Sabtu 02 Oct 2021 16:38 WIB

ICJR Nilai Masih Ada 24 Isu RKUHP yang Perlu Dikaji

Pembahasan RKUHP diminta dilakukan secara transparan dan akuntabel.

Rep: Nawir Arsyad Akbar/ Red: Agus raharjo
Pengendara melintas di area mural Tolak RUU RKUHP di Rawamangun, Jakarta Timur, Senin (30/9/2019).
Foto: Republika
Pengendara melintas di area mural Tolak RUU RKUHP di Rawamangun, Jakarta Timur, Senin (30/9/2019).

REPUBLIKA.CO.ID, JAKARTA -- Peneliti Institute for Criminal Justice Reform (ICJR), Sustira Dirga menyorot rancangan undang-undang Kitab Undang-Undang Hukum Pidana (RKUHP) yang kini masuk ke dalam program legislasi nasional (Prolegnas) Prioritas 2021. Menurutnya, masih ada 24 isu di dalamnya yang memerlukan kajian mendalam.

"Dalam 24 isu itu, ICJR menilai masih ada masalah terkait overkriminalisasi yang akan berdampak pada overcrowding lapas, pelanggaran hal privasi warga negara, terancamnya hak kelompok rentan dan minoritas," ujar Sustira lewat keterangan tertulisnya, Sabtu (2/10).

Hal-hal tersebut perlu dikaji secara mendalam, agar kembali tak menjadi polemik.
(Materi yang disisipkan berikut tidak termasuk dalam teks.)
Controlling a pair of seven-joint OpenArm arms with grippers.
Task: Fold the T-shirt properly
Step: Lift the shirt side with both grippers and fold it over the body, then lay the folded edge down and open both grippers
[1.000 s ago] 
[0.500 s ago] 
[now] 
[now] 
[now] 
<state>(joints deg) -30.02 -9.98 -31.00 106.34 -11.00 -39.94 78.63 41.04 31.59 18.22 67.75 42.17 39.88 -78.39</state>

ICJR juga meminta agar pasal-pasal yang dibahas tidak terbatas pada 14 pasal yang diklaim bermasalah saja oleh pemerintah. "ICJR juga meminta agar pembahasan nantinya melibatkan lebih banyak lagi bidang dan kajian ilmu untuk melanjutkan pembahasan RKUHP," ujar Sustira.

Di samping itu, ia mengingatkan pemerintah dalam hal ini agar tetap merujuk pada arahan dari Presiden Joko Widodo untuk pendalaman materi RKUHP. Dengan melibatkan berbagai elemen masyarakat, baik elemen masyarakat sipil, pihak-pihak kritis, maupun pihak-pihak yang akan terdampak.

"Setiap pembahasan RKUHP harus dilakukan secara transparan dan akuntabel sebagai jaminan bahwa RKUHP adalah proposal kebijakan yang demokratis," ujar Sustira.

Sebelumnya, Wakil Menteri Hukum dan HAM (Wamenkumham) Edward Omar Sharif Hiariej mengatakan, revisi Kitab Undang-Undang Hukum Pidana (RKUHP) akan menjawab tantangan masa depan terkait hukum. Salah satunya adalah penerapan keadilan restoratif atau restorative justice dalam penjatuhan pidana.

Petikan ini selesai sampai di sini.